**Task goal:** Give back exactly the lines of the data below, starting with the line that has "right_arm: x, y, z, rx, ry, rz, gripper" and going on through the line that has "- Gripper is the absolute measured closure".

**Input data:**

====

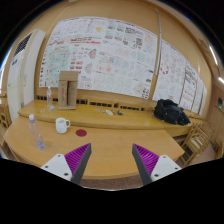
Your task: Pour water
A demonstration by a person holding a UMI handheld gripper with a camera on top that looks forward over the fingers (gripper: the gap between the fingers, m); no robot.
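Observation:
A clear plastic water bottle (35, 131) stands upright on the round wooden table (110, 150), far to the left of my fingers. A white mug (62, 125) stands just to its right, a little farther back. My gripper (111, 162) hovers over the table's near edge, open, with only bare tabletop between its purple pads (146, 158). Both the bottle and the mug lie well beyond and to the left of the left finger (72, 161).
A red coaster (82, 131) lies right of the mug. A cardboard box (68, 90) and a tall glass (50, 98) stand on a wooden counter behind. A black bag (172, 112) rests at the counter's right end. Posters cover the wall (110, 50).

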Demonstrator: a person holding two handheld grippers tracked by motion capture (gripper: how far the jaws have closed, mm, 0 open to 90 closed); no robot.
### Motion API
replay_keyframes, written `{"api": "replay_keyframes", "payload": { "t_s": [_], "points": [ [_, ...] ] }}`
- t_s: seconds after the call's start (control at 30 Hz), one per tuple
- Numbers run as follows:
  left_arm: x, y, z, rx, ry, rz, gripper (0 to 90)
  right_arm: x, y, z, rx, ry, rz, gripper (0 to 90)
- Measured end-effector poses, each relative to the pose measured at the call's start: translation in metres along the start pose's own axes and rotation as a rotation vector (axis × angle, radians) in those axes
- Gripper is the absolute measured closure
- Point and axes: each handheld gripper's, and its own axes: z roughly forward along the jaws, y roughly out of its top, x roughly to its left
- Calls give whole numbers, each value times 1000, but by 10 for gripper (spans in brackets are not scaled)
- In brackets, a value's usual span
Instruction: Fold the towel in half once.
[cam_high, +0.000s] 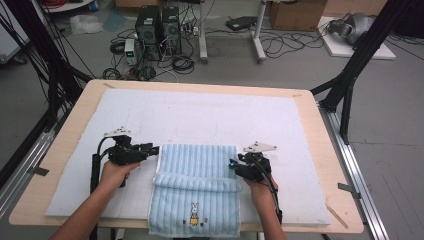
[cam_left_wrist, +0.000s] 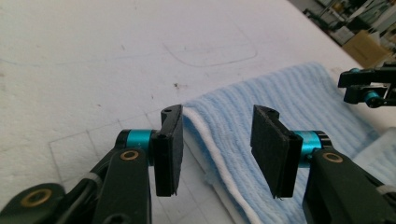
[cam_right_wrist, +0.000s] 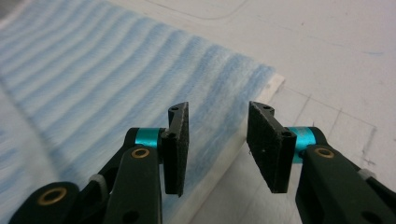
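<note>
Two black two-jaw grippers are flanking a pale blue ribbed terry towel (cam_high: 196, 187) that is lying partly folded on the white felt-like mat (cam_high: 200, 115) covering the light wooden table (cam_high: 65, 145). The towel's long axis is running from the near table edge toward the far side, its near end with a small embroidered rabbit (cam_high: 193, 214) hanging over the edge. The left gripper (cam_high: 152, 149) is sitting just beside the towel's far left corner, the right gripper (cam_high: 234, 165) just beside its right edge, each about equally near to its own side. In the left gripper view, the jaws are standing about half open with the towel's white-trimmed corner (cam_left_wrist: 205, 128) lying between them, unpinched. In the right gripper view, the jaws are standing partly open over the towel's right edge (cam_right_wrist: 243, 93), gripping nothing. The cloth is looking soft, thick and limp, so any next grasp would likely need both far corners.
</note>
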Motion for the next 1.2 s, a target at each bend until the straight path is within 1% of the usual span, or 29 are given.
{"api": "replay_keyframes", "payload": {
  "t_s": [0.07,0.13,0.17,0.2,0.23,0.27,0.3,0.37,0.4,0.43,0.47,0.5,0.53,0.57,0.63,0.7,0.77,0.8,0.83,0.87,0.9,0.93,1.0,1.03,1.07,1.1,1.13,1.17,1.2],
  "points": [
    [0,-2,7,26,6,3,517,-1,1,5,13,-5,1,583],
    [-1,-4,14,57,18,38,532,-1,1,7,26,-12,-3,603],
    [-2,-5,17,68,26,57,564,-2,1,7,29,-4,4,617],
    [-4,-6,21,91,52,88,613,-3,1,8,32,0,4,652],
    [-6,-5,22,89,89,144,706,-4,0,8,42,15,4,728],
    [-7,-4,23,91,95,177,851,-3,0,9,45,24,-9,792],
    [-8,-3,25,97,110,189,875,-2,1,9,48,36,-24,830],
    [-9,1,29,89,150,206,882,-1,2,9,47,20,-31,839],
    [-9,3,31,86,154,187,882,-2,3,9,38,6,-23,836],
    [-9,4,33,81,148,161,878,-3,3,10,40,5,-12,813],
    [-9,4,33,68,150,140,846,-4,4,11,43,-3,-10,757],
    [-10,5,32,71,143,121,743,-3,5,10,41,-21,-2,708],
    [-10,5,31,77,143,117,657,-4,5,7,25,-23,3,668],
    [-11,4,29,74,138,98,581,-4,5,6,13,-29,6,614],
    [-12,2,25,73,116,92,536,-6,6,3,-9,-38,19,562],
    [-14,0,26,116,85,92,501,-7,7,6,7,-28,19,478],
    [-18,0,27,132,74,110,454,-6,7,12,31,-22,-9,371],
    [-20,-1,28,139,53,118,473,-7,7,16,62,-19,-10,322],
    [-22,-2,29,144,55,144,496,-7,7,19,69,-11,-6,309],
    [-24,-3,30,146,73,176,500,-7,8,19,72,-14,-16,301],
    [-26,-3,30,151,88,219,538,-6,8,20,78,-9,-21,288],
    [-27,-4,31,143,102,234,583,-6,8,20,81,-7,-31,248],
    [-23,-4,30,134,106,219,706,-2,8,22,94,-5,-65,203],
    [-22,-4,32,129,78,192,773,-1,9,22,102,-9,-67,210],
    [-22,-4,32,130,77,189,828,-1,10,22,107,-13,-57,265],
    [-23,-5,33,126,78,192,838,-1,10,21,103,-15,-48,363],
    [-24,-5,33,125,77,194,845,-1,11,19,94,5,-41,507],
    [-23,-4,34,124,76,185,849,0,11,18,92,26,-50,583],
    [-22,-4,34,123,70,171,851,2,11,18,89,45,-55,699]
  ]
}}
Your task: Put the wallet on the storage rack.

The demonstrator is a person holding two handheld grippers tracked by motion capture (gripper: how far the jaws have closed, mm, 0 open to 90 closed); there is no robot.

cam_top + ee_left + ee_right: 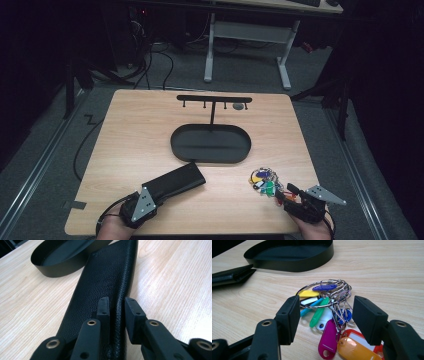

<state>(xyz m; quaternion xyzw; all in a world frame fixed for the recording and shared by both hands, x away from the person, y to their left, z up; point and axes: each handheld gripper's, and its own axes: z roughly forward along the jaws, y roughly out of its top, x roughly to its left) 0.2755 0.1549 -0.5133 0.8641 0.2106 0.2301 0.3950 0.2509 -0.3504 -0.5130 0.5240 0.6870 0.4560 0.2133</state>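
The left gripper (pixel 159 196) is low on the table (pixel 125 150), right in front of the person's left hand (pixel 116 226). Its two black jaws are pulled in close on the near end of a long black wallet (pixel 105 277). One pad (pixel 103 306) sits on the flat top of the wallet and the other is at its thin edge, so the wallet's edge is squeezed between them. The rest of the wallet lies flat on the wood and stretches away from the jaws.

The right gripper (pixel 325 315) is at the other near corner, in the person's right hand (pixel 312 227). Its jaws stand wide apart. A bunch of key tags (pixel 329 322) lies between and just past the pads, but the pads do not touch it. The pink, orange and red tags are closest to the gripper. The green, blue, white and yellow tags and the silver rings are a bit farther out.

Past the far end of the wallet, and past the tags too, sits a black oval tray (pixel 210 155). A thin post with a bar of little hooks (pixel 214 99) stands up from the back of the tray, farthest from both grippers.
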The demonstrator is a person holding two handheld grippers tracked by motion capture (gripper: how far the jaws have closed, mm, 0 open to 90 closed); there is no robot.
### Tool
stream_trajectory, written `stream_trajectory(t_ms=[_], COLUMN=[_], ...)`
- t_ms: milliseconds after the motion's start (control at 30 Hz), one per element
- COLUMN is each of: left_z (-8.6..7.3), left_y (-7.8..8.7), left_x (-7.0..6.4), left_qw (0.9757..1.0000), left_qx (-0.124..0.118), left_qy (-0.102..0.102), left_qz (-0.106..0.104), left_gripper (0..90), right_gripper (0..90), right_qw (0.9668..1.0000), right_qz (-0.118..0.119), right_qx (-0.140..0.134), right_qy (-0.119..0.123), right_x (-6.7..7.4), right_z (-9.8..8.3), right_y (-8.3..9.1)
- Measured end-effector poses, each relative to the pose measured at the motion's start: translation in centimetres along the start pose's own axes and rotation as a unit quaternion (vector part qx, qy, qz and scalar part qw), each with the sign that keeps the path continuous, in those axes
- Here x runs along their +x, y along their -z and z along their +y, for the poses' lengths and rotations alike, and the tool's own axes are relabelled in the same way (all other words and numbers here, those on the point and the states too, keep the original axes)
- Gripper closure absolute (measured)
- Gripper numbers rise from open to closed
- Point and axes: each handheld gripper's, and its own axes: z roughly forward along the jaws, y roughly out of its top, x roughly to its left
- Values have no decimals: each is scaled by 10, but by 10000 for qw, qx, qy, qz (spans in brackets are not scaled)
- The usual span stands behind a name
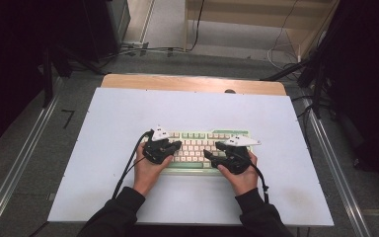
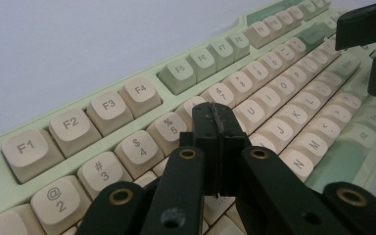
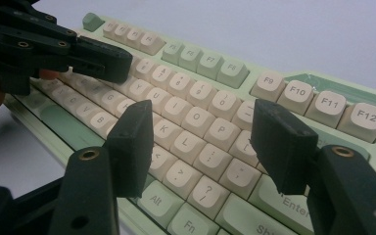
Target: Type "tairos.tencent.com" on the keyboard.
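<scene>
Centrally placed on the white desk (image 1: 128, 108), nearer its front edge than its back: a pale green keyboard (image 1: 197, 170) with cream keys, long side parallel to the desk's front edge. Left of the keyboard, broad bare white surface out to the desk's left edge; right of it, a similar bare stretch to the right edge. Behind the keyboard, more open white surface, then a strip of bare wood at the desk's far edge. In front of the keyboard, a narrower band, crossed by two dark sleeves.

Over the keyboard's left end, the left gripper (image 1: 176, 145) — jaws pressed fully together, nothing between them, tips just above the number row near the 5 and 6 keys in the left gripper view (image 2: 219, 128). Whether touching a key, cannot tell. Beyond the keyboard's top row in that view, plain desk, clear to the frame's edge.

Over the keyboard's right end, the right gripper (image 1: 211, 149) — jaws standing fairly wide, nothing clamped, spanning roughly from the K column to the bracket keys in the right gripper view (image 3: 203, 147), hovering above the letter rows. Left gripper also visible there (image 3: 112, 62), at the keyboard's far-left keys, well apart from the right one.

Between the two, the keyboard's middle keys uncovered.
</scene>
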Motion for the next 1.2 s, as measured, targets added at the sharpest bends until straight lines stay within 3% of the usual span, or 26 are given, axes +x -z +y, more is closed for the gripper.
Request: stream_trajectory(t_ms=[200,667,900,1200], left_z=[0,2,2,-2], left_y=[-1,11,19,23], left_x=[-1,-2,4,12], left_qw=[10000,9998,9995,9994], left_qx=[72,-144,-256,-195], left_qy=[-39,61,192,237], left_qz=[4,-118,-57,128], left_gripper=[900,900,900,900], right_gripper=[400,400,400,400], right_qw=[10000,10000,10000,9999], right_qz=[-4,36,75,97], right_qx=[2,17,8,20], right_qy=[-2,23,47,69], right_x=[0,1,3,3], right_z=[0,1,3,3], right_y=[0,-2,-4,-5])
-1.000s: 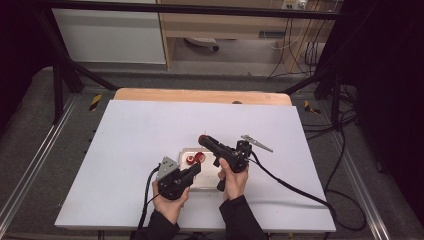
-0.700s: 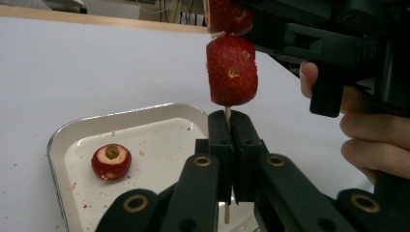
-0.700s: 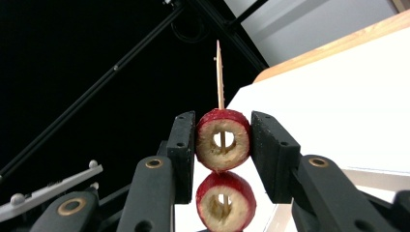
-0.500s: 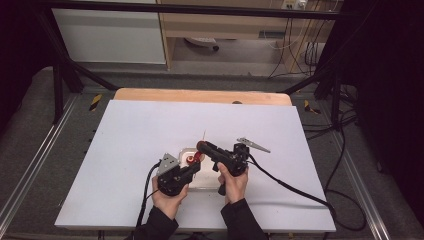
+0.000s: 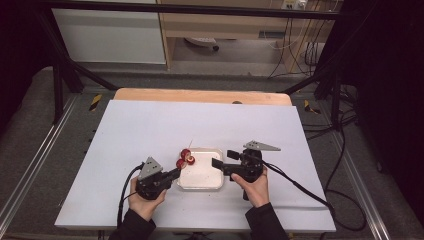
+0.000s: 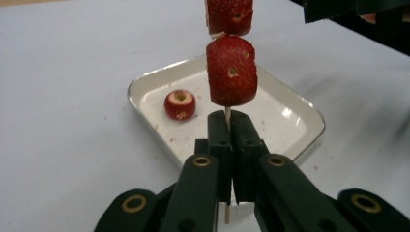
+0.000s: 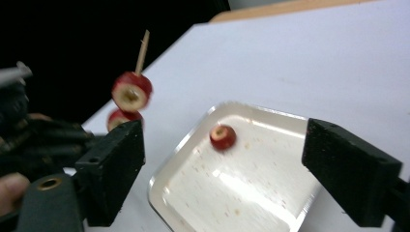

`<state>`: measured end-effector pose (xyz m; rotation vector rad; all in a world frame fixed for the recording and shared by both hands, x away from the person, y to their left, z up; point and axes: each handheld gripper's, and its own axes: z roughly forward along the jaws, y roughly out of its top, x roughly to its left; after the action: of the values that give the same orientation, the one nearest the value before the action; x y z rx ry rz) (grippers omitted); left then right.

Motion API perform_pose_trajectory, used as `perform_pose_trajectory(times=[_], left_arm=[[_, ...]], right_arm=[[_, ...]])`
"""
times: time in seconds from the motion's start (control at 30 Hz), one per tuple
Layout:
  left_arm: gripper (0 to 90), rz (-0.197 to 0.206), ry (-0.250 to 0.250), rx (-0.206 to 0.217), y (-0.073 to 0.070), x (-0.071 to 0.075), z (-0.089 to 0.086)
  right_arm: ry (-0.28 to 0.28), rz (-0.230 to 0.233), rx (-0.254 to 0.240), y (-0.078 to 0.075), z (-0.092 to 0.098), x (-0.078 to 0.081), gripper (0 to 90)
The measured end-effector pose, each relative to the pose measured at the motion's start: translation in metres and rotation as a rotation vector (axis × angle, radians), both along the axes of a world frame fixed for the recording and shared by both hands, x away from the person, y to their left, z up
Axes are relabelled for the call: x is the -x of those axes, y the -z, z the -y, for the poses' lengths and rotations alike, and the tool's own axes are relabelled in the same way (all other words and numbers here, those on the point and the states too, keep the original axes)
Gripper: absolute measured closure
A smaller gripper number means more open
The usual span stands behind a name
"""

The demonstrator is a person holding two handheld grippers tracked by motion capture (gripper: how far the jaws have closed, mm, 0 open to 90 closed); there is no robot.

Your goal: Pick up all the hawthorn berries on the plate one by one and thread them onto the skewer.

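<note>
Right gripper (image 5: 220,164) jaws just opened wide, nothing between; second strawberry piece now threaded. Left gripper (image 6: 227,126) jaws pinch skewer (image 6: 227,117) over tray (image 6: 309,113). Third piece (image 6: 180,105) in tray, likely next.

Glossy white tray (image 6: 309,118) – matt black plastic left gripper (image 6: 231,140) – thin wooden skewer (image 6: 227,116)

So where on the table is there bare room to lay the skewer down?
The white table is bare behind the tray up to the wooden edge, and along both sides. It is crowded around the tray, between the left gripper and right gripper.
</note>
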<state>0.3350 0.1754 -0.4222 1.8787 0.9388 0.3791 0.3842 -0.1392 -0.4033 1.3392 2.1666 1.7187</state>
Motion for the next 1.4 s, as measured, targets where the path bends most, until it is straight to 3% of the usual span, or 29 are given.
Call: perform_pose_trajectory(times=[0.2,0.27,0.37,0.77,0.87,1.23,1.4], left_arm=[[88.0,-0.030,0.010,-0.055,0.007,0.005,-0.027],[88.0,-0.041,0.006,-0.058,0.008,0.006,-0.036],[88.0,-0.050,0.005,-0.066,0.008,0.006,-0.045],[88.0,-0.066,0.032,-0.097,0.010,0.005,-0.064],[88.0,-0.060,0.020,-0.118,0.011,0.005,-0.070],[87.9,-0.079,-0.010,-0.104,0.013,0.000,-0.082],[88.0,-0.084,-0.012,-0.109,0.014,-0.001,-0.083]], right_arm=[[-0.063,-0.035,0.140,0.004,0.000,-0.003,7.3],[-0.083,-0.036,0.205,0.003,-0.002,-0.004,7.0],[-0.117,-0.058,0.256,0.001,-0.008,-0.008,6.8],[-0.231,-0.081,0.500,-0.018,-0.054,-0.033,8.8],[-0.264,-0.095,0.554,-0.020,-0.067,-0.040,9.6],[-0.353,-0.133,0.692,-0.021,-0.109,-0.071,13.8],[-0.398,-0.133,0.740,-0.018,-0.123,-0.079,21.0]])
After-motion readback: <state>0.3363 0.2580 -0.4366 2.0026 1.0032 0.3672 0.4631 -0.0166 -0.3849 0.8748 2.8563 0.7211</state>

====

**Response below:**
  right_arm: x, y, z, rx, ry, rz, gripper (0 to 90)
- Measured end-effector poses, each relative to the pose measured at the call's start: translation in metres along the start pose's own axes and rotation as a rotation vector (axis × angle, radians) in those axes
- Gripper is the absolute measured closure

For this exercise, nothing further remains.